Regarding that last point, the dispensaries, it is a crying shame to tell you they are clustered in disadvantaged neighborhoods. Whereas 65 percent of local jurisdictions in Colorado have banned marijuana businesses, the poor don’t have the same resources to protect their communities. Ben Cort is a substance abuse treatment consultant and a Colorado resident who has written a rollicking book on the impact of marijuana on his state, Weed, Inc. In his “Social Justice” chapter, he writes, “If there is money to be made selling a vice substance most of it will be made in poor neighborhoods.” In one neighborhood in Denver (which is 70 to 90 percent minority), there is one marijuana shop for every 47 people. This sounds like exploitation of vulnerable people.

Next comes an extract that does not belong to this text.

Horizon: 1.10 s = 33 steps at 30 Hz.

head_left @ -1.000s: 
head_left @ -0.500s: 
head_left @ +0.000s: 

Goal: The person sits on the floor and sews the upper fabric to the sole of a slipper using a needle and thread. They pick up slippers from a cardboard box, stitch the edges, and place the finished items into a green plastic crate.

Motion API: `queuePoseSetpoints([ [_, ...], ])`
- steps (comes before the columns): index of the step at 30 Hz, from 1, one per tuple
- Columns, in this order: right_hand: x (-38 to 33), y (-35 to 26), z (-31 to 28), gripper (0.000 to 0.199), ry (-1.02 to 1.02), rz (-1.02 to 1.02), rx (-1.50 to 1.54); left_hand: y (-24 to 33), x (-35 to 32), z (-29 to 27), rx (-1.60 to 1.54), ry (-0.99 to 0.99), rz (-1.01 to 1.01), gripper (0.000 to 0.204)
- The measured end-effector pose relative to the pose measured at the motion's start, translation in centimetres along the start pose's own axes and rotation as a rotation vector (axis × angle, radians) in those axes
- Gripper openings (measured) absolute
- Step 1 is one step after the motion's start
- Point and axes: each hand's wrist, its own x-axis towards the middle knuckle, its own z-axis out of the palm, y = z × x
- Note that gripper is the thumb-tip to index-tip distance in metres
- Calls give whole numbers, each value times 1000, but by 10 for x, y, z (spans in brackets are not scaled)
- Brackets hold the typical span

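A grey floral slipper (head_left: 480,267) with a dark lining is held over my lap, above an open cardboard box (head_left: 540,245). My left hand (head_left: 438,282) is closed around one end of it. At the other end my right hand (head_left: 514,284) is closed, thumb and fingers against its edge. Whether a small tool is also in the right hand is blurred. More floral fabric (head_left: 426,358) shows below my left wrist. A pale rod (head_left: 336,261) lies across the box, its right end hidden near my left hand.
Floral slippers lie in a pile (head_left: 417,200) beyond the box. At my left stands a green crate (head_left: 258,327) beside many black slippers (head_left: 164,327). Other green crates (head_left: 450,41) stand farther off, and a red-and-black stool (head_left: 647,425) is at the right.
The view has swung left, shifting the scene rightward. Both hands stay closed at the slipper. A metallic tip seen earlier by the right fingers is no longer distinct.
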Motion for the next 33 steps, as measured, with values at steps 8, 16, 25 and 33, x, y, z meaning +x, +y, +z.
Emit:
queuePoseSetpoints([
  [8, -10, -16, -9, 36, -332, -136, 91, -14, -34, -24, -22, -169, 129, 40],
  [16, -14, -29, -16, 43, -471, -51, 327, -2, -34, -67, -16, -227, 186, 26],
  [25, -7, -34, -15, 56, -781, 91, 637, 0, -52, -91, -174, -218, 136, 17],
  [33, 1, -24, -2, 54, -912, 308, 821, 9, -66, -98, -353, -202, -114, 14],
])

Why do I care about Colorado when I live in Louisiana? Because medical marijuana is now legal here, at least technically, and medical marijuana legalization is associated with increased illicit marijuana use as well as increased ER visits for marijuana-intoxicated children. Most importantly, it has proved to be the stepping-stone to legalization of recreational marijuana. Nine states have legalized recreational marijuana.
There are 14 conditions named in Louisiana’s law as potentially treatable with medical marijuana. How many on this list have evidence-based support? Exactly four, although how they are worded in the law is much too broad. One condition is “cancer,” but marijuana has only been shown to help chemotherapy-induced nausea and vomiting. It does nothing for the cancer itself. In fact, marijuana does not cure anything. It is used purely for symptoms.
The three other conditions that have some scientific support (though frankly, it is weak) for treating with marijuana are:
- Neuropathic pain
Note: This is not the same thing as musculoskeletal pain, such as arthritis or fibromyalgia. And even when some pain is reduced in neuropathic pain, people report no change in physical functioning, emotional functioning or quality of life.
- Spasticity and bladder spasms in multiple sclerosis
Note: It is the CBD component, and not THC, which provides some benefit. CBD is not psychoactive.
For none of these conditions would marijuana be a first-line treatment. Since there is no scientific support to use marijuana for the other 10 conditions listed, how did they get on the list? Lobbyists? Just because a medical condition causes emotional or physical suffering, such as autism, HIV/AIDS or Parkinson’s Disease, that is not a good reason to treat it, without any evidence, with a psychoactive substance that has significant potential harms. Shouldn’t the medical profession test medications to make sure they are beneficial and safe before they are released for use? I think we are going about this process backwards.
Chances are good that your state is among the 34 that have approved medical marijuana. Seeing what “treatable conditions” are on your state’s list may surprise you. Sickle cell disease? PTSD? Alzheimer’s? ALS? Autism? Come on, people. There isn’t a shred of evidence that marijuana helps any of these.
I admit I am just sticking my pinky toe into a subject that has massive financial implications. There is a lot of money to be made in the marijuana industry. And unfortunately, the public perception—that marijuana is benign—is at odds with the mounting evidence that it is anything but. What grips my heart is that the poor and disadvantaged will be disproportionately harmed. But those of us who care about justice can speak out, remembering this proverb, “The good-hearted understand what it’s like to be poor; the hardhearted haven’t the faintest idea” (Proverbs 29:7, MSG).